Note : Rapport provenant d'une seule source ; en attente de corroboration.

Les impacts du changement climatique se sont intensifiés en Afrique en 2025, les phénomènes météorologiques extrêmes et les événements liés au climat affectant au moins 13 millions de personnes et causant plus de 3 000 décès, selon l'Organisation météorologique mondiale (OMM).

Les inondations ont représenté plus de la moitié des aléas climatiques recensés, notamment les graves inondations au Nigéria qui ont fait plus de 200 morts et celles en République démocratique du Congo qui ont causé plus de 160 décès. Parallèlement, la sécheresse a aggravé les difficultés dans certaines régions d'Afrique de l'Est.
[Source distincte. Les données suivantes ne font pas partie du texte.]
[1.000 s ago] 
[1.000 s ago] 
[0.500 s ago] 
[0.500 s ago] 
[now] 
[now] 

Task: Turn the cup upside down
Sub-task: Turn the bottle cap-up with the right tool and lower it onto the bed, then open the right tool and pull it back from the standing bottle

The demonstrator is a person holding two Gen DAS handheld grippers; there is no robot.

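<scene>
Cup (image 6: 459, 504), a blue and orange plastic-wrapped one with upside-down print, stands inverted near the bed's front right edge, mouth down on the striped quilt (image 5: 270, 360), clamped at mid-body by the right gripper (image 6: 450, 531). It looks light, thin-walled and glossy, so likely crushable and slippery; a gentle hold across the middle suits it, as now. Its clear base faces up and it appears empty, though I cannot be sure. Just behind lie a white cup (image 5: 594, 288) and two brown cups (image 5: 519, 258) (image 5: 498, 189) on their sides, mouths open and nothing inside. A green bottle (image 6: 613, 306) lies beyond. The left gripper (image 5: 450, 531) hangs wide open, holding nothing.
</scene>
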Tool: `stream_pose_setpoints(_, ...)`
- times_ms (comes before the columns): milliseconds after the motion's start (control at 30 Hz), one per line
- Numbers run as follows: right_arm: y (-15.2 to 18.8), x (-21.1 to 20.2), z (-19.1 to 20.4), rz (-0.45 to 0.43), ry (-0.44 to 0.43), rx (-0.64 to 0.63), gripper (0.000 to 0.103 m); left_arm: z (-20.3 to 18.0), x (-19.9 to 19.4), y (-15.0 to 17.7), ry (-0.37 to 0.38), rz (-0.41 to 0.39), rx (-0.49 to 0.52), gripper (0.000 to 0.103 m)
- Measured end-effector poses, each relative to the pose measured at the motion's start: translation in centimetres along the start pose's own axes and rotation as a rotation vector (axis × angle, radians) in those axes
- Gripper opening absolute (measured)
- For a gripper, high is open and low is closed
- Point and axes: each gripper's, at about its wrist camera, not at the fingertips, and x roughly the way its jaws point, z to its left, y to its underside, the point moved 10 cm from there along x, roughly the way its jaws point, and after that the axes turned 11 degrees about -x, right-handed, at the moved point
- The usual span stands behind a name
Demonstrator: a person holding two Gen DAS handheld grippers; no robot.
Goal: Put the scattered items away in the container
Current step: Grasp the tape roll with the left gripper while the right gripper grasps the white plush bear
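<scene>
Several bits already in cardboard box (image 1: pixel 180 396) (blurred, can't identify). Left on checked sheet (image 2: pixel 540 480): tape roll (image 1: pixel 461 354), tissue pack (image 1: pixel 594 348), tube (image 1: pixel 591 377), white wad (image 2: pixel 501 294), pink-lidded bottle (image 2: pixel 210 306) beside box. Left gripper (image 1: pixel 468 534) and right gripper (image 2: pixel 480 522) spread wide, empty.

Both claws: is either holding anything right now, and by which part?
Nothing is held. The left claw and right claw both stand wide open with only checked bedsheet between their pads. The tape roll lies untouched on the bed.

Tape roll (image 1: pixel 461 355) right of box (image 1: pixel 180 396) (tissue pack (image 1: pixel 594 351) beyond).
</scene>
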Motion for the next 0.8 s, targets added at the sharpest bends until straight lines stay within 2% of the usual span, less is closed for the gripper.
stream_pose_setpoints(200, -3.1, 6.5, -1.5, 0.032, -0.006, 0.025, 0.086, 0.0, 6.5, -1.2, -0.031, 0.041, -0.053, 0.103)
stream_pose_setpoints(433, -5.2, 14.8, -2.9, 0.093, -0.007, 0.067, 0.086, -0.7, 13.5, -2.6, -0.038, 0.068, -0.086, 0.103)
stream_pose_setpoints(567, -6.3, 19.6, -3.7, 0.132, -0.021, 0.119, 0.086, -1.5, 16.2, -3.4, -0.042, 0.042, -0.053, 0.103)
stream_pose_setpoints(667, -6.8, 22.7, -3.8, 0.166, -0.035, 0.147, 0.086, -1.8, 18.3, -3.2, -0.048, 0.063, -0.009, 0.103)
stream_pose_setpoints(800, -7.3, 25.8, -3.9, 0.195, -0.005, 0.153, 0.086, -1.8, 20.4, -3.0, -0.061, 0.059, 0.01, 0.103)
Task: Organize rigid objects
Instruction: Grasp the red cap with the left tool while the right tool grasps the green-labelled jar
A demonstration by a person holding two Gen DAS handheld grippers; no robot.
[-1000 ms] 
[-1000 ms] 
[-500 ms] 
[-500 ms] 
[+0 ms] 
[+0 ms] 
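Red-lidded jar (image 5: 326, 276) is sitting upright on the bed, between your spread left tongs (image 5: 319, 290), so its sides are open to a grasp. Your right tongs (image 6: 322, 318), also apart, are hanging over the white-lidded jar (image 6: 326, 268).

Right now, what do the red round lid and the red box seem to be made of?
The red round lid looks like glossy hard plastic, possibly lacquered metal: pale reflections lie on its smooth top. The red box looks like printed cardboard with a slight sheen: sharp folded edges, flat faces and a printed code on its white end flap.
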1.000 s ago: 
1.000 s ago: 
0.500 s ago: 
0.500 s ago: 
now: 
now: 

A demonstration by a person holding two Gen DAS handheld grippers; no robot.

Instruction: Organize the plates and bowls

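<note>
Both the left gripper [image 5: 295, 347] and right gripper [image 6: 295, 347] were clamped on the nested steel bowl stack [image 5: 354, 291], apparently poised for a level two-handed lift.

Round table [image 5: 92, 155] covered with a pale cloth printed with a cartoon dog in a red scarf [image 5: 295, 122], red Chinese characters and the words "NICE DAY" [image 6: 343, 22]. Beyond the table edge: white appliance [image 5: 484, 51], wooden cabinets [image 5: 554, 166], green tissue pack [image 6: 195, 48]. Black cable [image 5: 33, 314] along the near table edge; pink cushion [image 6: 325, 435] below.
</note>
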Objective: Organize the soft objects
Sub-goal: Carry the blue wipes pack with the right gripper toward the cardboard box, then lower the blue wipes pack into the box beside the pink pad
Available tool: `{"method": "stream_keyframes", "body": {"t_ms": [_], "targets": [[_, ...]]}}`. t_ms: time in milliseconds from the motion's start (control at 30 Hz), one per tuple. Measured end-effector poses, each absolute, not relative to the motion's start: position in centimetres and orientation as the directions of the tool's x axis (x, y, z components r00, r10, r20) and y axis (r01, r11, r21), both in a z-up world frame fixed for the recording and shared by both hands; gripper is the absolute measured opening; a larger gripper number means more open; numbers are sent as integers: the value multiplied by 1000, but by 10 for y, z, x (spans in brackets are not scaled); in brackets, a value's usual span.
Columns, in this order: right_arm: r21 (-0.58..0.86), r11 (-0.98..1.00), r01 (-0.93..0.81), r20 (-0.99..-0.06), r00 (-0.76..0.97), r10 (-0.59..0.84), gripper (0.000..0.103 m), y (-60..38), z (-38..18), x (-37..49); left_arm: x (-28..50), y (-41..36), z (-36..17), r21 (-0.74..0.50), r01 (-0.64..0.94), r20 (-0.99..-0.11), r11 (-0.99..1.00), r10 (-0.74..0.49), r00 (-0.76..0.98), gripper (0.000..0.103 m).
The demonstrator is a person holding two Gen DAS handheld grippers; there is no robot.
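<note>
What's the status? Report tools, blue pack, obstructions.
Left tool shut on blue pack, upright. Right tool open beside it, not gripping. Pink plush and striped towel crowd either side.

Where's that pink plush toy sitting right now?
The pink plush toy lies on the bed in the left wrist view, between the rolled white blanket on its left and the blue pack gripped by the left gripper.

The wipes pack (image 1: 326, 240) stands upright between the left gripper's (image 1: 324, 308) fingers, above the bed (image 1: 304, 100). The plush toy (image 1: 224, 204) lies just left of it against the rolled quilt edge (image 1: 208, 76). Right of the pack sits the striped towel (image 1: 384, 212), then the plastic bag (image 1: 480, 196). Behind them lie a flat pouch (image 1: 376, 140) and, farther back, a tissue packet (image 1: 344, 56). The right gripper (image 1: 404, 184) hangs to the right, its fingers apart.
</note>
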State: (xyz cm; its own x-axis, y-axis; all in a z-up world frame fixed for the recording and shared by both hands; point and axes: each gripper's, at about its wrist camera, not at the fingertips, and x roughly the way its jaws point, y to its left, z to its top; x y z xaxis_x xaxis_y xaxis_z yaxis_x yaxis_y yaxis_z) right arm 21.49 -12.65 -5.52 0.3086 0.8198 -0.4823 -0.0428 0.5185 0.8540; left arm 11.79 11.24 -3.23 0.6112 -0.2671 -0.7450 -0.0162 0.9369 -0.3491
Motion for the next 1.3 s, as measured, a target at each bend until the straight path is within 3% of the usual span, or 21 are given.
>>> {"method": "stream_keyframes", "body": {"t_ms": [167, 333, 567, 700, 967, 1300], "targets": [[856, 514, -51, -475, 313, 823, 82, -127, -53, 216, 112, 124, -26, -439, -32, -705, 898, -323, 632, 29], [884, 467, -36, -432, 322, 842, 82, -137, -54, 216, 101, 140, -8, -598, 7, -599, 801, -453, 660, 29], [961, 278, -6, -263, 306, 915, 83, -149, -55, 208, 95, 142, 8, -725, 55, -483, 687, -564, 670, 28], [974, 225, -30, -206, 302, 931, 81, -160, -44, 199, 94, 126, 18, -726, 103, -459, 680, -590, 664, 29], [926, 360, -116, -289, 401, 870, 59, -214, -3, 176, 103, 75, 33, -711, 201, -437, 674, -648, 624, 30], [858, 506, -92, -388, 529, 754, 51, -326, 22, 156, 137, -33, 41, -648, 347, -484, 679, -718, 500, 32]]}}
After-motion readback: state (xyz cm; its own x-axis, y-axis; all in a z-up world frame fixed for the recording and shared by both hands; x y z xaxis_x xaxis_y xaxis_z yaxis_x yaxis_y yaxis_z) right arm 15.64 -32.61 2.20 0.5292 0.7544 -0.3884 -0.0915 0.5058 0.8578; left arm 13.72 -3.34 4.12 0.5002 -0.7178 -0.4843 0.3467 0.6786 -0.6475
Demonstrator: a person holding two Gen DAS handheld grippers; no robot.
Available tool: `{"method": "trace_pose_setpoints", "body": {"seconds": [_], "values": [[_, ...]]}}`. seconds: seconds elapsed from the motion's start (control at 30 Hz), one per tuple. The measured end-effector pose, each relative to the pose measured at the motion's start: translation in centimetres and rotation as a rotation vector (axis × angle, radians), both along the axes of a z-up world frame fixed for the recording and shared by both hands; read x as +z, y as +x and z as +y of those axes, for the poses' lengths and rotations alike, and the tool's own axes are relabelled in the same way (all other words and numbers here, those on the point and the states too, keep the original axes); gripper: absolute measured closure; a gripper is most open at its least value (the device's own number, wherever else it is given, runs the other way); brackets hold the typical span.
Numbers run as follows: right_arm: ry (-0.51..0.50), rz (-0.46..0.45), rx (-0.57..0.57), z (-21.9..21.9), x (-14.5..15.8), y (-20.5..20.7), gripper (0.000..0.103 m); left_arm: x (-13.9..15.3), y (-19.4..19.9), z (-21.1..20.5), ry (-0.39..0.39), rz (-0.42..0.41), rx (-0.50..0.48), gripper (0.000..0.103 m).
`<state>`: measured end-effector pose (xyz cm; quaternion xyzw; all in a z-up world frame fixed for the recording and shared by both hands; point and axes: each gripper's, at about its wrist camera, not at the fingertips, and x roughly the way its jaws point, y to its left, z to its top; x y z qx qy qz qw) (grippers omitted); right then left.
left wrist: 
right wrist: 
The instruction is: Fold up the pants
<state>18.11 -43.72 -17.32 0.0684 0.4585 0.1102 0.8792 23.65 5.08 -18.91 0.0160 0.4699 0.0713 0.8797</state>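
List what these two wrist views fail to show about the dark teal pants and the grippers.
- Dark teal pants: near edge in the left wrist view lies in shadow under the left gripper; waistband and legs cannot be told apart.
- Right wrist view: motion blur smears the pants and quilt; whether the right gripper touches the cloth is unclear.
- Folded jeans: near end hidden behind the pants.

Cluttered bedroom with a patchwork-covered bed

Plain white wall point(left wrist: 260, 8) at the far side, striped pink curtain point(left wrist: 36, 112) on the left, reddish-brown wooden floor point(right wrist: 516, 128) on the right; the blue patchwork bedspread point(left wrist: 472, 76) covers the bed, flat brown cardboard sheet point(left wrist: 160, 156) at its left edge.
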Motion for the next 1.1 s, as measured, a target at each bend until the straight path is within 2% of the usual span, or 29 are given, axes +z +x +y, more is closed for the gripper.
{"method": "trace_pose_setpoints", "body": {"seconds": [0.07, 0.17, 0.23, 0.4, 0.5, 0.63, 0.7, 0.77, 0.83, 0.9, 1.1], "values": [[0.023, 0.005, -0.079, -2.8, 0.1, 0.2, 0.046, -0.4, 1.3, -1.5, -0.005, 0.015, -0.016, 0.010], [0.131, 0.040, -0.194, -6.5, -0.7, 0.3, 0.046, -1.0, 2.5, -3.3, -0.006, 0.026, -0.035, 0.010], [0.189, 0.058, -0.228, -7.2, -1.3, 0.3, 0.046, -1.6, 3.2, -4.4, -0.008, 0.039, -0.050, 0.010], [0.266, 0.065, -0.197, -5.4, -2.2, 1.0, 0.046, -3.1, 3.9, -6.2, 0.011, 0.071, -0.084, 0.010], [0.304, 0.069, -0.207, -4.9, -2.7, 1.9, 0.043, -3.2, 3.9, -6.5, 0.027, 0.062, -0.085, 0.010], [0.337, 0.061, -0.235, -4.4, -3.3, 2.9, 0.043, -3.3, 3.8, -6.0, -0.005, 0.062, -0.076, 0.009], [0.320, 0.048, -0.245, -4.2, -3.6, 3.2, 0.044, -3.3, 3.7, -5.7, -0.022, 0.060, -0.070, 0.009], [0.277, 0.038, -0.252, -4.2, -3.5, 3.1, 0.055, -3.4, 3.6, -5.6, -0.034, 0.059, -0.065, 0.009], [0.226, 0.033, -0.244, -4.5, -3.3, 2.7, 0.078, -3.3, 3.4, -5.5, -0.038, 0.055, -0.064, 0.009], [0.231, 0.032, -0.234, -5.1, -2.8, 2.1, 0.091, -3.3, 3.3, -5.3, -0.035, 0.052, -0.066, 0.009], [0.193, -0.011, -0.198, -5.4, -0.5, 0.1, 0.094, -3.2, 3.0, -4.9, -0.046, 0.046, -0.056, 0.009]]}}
L’Afrique se réchauffe plus vite que la moyenne mondiale, avec un recul rapide des glaciers et une élévation du niveau de la mer dépassant les taux mondiaux depuis 1999. La couverture glaciaire du Kilimandjaro est passée de 11,4 kilomètres carrés en 1900 à moins d’un kilomètre carré ces dernières années. Les scientifiques avertissent que ces changements augmentent la fréquence et la gravité des chocs climatiques, réduisant ainsi les possibilités de préparation et d’adaptation.

Face à ces tendances, l’Organisation des Nations Unies pour l’alimentation et l’agriculture (FAO) et le Programme alimentaire mondial (PAM) mettent en garde contre le risque de nouvelles perturbations climatiques liées à un phénomène El Niño potentiellement intense, dont le pic devrait se situer entre fin 2026 et 2027. Les variations de précipitations projetées pourraient entraîner des sécheresses dans certaines régions et de graves inondations dans d’autres, menaçant les récoltes, l’élevage, les ressources en eau et la production alimentaire en Afrique, en Asie, dans le Pacifique, en Amérique latine et dans les Caraïbes.

En réponse, la FAO et le PAM ont lancé leur premier appel conjoint à l'action préventive, visant à collecter 202 millions de dollars pour aider près de 8,8 millions de personnes à se préparer aux impacts attendus d'El Niño. Cet appel privilégie les interventions proactives telles que l'aide financière directe, les semences résistantes à la sécheresse et aux inondations, la protection du bétail, les systèmes de stockage d'eau et la diffusion de messages d'alerte précoce adaptés.